**Task prompt:**
The first line of the entries through the line bearing "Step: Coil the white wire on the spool": copy these lines exactly and return nothing else.

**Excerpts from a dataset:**
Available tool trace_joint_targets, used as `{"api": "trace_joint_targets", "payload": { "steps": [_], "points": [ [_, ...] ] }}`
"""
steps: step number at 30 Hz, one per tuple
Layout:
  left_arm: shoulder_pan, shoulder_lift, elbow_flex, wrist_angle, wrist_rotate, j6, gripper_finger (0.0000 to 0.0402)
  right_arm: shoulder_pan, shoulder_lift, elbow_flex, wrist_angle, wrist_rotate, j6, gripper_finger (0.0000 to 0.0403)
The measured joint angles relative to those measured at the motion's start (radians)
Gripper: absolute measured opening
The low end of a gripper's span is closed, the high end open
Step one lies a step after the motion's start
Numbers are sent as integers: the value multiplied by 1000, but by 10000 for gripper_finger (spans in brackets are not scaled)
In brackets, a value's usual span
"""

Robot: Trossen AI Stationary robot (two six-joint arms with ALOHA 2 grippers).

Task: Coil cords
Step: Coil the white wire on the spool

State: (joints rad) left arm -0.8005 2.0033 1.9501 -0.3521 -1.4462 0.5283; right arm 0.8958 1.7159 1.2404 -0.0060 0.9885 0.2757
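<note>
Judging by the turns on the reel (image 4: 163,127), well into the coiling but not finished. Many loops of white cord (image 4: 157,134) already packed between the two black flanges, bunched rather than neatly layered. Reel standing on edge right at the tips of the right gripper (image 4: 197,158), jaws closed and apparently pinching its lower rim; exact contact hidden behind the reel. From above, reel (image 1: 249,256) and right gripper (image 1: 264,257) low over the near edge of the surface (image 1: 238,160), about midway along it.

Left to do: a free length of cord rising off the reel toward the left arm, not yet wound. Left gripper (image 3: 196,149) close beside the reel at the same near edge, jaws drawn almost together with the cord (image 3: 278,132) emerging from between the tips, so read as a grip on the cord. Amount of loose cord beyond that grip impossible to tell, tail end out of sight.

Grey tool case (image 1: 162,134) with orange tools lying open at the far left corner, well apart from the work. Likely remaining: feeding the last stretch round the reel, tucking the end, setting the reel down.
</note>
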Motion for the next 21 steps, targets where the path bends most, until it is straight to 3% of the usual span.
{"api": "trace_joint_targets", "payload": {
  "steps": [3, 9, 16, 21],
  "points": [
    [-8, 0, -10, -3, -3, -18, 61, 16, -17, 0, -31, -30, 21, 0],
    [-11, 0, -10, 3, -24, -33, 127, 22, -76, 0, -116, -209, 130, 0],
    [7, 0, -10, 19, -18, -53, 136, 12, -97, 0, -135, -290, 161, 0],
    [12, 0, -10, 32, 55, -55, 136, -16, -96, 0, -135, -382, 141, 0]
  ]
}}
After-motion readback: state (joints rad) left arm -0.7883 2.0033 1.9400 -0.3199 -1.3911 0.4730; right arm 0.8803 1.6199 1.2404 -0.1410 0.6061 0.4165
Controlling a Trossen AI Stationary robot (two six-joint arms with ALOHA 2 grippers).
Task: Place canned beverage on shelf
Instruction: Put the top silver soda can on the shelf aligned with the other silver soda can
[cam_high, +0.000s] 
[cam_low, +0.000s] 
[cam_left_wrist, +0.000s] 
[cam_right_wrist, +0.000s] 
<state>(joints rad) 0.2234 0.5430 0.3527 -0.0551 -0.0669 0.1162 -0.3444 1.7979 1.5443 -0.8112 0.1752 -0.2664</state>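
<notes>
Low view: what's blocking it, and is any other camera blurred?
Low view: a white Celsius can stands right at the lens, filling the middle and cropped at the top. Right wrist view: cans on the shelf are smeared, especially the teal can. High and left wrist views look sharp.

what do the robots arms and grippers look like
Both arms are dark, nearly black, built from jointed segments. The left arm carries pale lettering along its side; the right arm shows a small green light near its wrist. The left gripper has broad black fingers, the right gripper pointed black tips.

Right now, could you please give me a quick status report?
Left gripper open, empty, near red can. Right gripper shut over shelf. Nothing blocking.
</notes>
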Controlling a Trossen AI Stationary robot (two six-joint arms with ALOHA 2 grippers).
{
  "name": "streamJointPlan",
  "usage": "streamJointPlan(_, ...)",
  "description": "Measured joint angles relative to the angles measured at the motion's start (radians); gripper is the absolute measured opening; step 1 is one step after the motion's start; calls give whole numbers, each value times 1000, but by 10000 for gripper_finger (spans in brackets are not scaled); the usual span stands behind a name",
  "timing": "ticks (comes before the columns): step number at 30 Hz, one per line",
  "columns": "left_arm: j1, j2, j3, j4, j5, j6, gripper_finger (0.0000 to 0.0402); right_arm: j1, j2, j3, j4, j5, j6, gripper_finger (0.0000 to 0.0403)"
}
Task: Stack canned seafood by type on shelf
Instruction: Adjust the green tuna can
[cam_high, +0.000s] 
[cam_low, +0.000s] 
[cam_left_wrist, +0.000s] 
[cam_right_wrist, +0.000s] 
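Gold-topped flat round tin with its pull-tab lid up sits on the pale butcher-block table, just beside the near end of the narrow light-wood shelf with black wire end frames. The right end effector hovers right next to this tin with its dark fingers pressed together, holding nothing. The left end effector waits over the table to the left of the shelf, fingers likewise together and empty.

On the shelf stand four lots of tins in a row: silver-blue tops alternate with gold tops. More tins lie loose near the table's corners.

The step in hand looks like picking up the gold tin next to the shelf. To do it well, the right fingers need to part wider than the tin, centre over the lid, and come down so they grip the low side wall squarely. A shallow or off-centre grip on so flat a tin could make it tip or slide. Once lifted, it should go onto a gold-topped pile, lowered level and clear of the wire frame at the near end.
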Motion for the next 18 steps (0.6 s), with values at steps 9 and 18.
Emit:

**Answer space:**
Available tool trace_joint_targets, used as `{"api": "trace_joint_targets", "payload": { "steps": [_], "points": [ [_, ...] ] }}`
"""
steps: step number at 30 Hz, one per tuple
Layout:
  left_arm: shoulder_pan, shoulder_lift, elbow_flex, wrist_angle, wrist_rotate, j6, gripper_finger (0.0000 to 0.0402)
  right_arm: shoulder_pan, shoulder_lift, elbow_flex, wrist_angle, wrist_rotate, j6, gripper_finger (0.0000 to 0.0403)
The measured joint angles relative to those measured at the motion's start (radians)
Gripper: absolute measured opening
The low end of a gripper's span is closed, the high end open
Step one lies a step after the motion's start
Numbers are sent as integers: the value multiplied by 1000, but by 10000 for gripper_finger (spans in brackets are not scaled)
In brackets, a value's usual span
"""

Robot: Trossen AI Stationary robot (two six-joint arms with ALOHA 2 grippers).

Task: Coil cords
Step: Coil the white wire on the spool

Nothing else is needed to finish the exercise.